== Provided material ==

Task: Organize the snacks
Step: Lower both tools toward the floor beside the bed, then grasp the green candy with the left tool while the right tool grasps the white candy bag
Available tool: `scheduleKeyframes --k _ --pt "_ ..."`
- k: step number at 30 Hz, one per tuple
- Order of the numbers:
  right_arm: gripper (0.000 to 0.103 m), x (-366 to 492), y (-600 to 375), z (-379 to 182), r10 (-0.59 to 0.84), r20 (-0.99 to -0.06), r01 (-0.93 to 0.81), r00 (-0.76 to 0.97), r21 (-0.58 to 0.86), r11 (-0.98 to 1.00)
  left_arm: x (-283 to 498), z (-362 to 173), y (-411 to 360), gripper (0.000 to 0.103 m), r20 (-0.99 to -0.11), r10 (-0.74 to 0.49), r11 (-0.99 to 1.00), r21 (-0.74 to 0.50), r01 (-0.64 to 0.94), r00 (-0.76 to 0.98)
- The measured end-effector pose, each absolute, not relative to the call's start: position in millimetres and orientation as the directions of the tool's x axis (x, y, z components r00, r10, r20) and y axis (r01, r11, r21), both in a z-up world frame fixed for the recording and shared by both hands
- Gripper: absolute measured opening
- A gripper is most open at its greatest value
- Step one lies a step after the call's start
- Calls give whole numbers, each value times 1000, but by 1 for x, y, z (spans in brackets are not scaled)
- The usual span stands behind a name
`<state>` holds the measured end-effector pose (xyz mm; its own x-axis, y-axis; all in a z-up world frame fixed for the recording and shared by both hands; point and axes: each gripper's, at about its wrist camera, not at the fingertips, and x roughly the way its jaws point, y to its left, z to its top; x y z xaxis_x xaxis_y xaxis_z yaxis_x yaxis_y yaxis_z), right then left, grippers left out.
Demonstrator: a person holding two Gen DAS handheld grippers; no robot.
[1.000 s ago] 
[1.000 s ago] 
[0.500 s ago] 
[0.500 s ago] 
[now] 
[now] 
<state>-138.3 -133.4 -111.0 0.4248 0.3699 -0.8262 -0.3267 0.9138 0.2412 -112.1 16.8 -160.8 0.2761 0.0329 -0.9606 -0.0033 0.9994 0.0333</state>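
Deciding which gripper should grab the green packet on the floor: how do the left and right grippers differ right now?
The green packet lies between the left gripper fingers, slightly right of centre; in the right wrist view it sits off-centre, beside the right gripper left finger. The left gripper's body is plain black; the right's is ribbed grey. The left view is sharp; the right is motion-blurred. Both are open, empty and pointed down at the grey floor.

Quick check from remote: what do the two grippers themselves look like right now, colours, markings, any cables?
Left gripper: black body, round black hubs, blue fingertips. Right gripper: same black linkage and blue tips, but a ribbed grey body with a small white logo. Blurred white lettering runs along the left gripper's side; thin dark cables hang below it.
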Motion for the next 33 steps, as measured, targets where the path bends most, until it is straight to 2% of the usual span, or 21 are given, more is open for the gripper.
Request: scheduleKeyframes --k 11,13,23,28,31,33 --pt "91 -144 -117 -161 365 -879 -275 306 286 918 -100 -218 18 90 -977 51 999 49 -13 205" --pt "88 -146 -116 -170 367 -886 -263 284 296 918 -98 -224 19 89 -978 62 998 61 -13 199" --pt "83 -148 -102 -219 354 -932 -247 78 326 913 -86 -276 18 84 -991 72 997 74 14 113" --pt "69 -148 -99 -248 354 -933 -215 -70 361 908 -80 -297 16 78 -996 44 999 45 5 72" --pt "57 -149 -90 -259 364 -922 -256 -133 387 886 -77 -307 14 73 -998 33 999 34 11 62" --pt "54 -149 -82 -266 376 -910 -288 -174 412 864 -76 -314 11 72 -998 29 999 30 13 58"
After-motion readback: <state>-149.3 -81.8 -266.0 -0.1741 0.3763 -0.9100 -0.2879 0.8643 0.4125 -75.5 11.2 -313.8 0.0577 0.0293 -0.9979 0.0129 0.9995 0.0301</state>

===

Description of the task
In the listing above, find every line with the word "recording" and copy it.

Solved exercise
- The measured end-effector pose, each absolute, not relative to the call's start: position in millimetres and orientation as the directions of the tool's x axis (x, y, z components r00, r10, r20) and y axis (r01, r11, r21), both in a z-up world frame fixed for the recording and shared by both hands
`<state>` holds the measured end-effector pose (xyz mm; its own x-axis, y-axis; all in a z-up world frame fixed for the recording and shared by both hands; point and axes: each gripper's, at about its wrist camera, not at the fingertips, and x roughly the way its jaws point, y to its left, z to its top; x y z xaxis_x xaxis_y xaxis_z yaxis_x yaxis_y yaxis_z), right then left, grippers left out.

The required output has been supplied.